PROBLEM DESCRIPTION – An exact retyping of all lines below is the answer; pictures do not belong in it.
● ● ● ● ●
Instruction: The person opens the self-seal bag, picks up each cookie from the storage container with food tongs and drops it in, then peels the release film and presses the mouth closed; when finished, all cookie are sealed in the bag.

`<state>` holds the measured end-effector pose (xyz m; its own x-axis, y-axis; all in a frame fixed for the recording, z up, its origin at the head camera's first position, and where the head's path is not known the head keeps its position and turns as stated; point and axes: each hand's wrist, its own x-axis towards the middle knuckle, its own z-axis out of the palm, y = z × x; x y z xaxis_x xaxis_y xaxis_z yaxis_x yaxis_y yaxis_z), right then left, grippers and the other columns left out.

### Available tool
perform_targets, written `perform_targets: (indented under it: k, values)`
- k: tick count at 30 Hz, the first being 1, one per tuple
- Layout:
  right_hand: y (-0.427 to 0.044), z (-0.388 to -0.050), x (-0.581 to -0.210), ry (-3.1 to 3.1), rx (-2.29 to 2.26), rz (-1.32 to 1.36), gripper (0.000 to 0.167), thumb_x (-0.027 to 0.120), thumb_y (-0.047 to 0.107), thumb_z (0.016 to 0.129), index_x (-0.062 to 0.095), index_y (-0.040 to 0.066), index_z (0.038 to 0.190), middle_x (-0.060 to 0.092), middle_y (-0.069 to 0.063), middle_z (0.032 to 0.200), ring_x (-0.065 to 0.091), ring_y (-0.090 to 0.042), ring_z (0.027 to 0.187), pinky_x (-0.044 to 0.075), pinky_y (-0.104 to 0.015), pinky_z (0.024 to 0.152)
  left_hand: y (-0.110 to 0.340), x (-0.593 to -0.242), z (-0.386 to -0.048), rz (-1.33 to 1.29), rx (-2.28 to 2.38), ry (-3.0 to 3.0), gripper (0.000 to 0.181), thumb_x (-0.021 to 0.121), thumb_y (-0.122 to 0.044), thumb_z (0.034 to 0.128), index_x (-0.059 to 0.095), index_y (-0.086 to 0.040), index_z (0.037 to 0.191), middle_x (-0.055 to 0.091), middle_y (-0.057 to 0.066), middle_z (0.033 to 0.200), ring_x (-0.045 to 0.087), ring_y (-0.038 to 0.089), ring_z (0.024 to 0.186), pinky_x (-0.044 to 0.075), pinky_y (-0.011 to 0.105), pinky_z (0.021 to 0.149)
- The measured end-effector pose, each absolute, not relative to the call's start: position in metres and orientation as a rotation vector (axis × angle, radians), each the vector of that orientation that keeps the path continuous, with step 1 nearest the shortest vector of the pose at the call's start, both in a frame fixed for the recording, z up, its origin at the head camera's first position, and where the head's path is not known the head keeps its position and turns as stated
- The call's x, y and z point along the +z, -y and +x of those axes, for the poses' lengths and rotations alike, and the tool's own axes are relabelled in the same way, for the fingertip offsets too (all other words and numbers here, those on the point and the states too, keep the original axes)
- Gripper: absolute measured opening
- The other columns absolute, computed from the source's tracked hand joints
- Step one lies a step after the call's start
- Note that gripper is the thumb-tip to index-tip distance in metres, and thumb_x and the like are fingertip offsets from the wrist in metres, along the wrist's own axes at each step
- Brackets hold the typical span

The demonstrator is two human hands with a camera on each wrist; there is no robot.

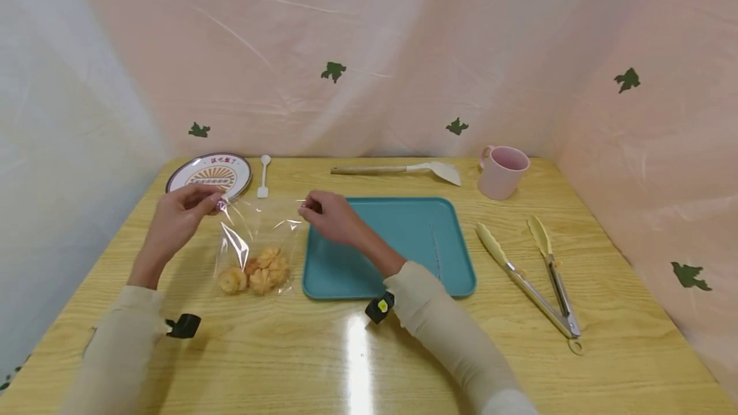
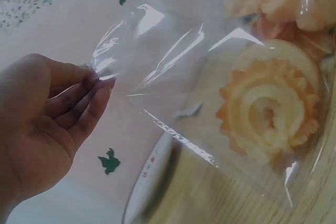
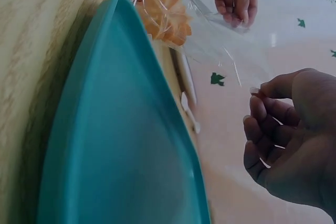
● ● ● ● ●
ANSWER TO THE EXERCISE –
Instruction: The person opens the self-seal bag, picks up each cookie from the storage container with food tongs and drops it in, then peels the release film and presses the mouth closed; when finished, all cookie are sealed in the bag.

`<state>` holds the measured end-effector pose (xyz m; its own x-axis, y-axis; all in a frame fixed for the recording, z up, its origin at the head camera's first position, and where the head's path is not known the head keeps its position and turns as stated; point and axes: each hand's wrist, its own x-axis towards the middle knuckle, its own z-axis out of the palm, y = z × x; x y z xaxis_x xaxis_y xaxis_z yaxis_x yaxis_y yaxis_z), right then left, grippers and the other columns left out.

### Available tool
perform_targets, written `perform_targets: (indented under it: k, values)`
- k: tick count at 30 Hz, the first being 1, one per tuple
- Layout:
  right_hand: y (-0.427 to 0.044), z (-0.388 to -0.050), x (-0.581 to -0.210), ry (-3.1 to 3.1), rx (-2.29 to 2.26), rz (-1.32 to 1.36), gripper (0.000 to 0.167), thumb_x (-0.027 to 0.120), thumb_y (-0.047 to 0.107), thumb_z (0.016 to 0.129), index_x (-0.062 to 0.095), index_y (-0.040 to 0.066), index_z (0.038 to 0.190), middle_x (-0.060 to 0.092), middle_y (-0.069 to 0.063), middle_z (0.032 to 0.200), ring_x (-0.065 to 0.091), ring_y (-0.090 to 0.042), ring_z (0.027 to 0.187), pinky_x (-0.044 to 0.075), pinky_y (-0.104 to 0.015), pinky_z (0.024 to 0.152)
  left_hand: y (-0.110 to 0.340), x (-0.593 to -0.242), z (-0.386 to -0.048), rz (-1.33 to 1.29), rx (-2.28 to 2.38), ry (-3.0 to 3.0), gripper (0.000 to 0.181), thumb_x (-0.021 to 0.121), thumb_y (-0.122 to 0.044), thumb_z (0.034 to 0.128), index_x (-0.059 to 0.095), index_y (-0.086 to 0.040), index_z (0.037 to 0.191), middle_x (-0.055 to 0.091), middle_y (-0.057 to 0.066), middle_z (0.033 to 0.200), ring_x (-0.045 to 0.087), ring_y (-0.038 to 0.089), ring_z (0.024 to 0.186), pinky_x (-0.044 to 0.075), pinky_y (-0.011 to 0.105), pinky_z (0.021 to 0.149)
- The measured end-effector pose, each absolute, not relative to the call's start: position in metres and orientation as a rotation vector (axis × angle, radians), each the vector of that orientation that keeps the path continuous, with step 1 nearest the shortest vector of the pose at the call's start, both in a frame fixed for the recording, z up, its origin at the head camera's first position, and where the head's path is not known the head keeps its position and turns as stated
- The call's x, y and z point along the +z, -y and +x of those axes, for the poses' lengths and rotations alike, and the tool's own axes are relabelled in the same way, for the fingertip offsets too (all other words and numbers here, those on the point and the states too, keep the original axes)
- Gripper: absolute measured opening
- The other columns absolute, computed from the source's tracked hand joints
- Step one lies a step after the call's start
- Note that gripper is the thumb-tip to index-tip distance in metres, and thumb_x and the like are fingertip offsets from the wrist in metres, along the wrist's own axes at each step
- Brackets hold the typical span

The demonstrator is two human hands with a camera on each wrist; there is no robot.

There's nothing more to this exercise.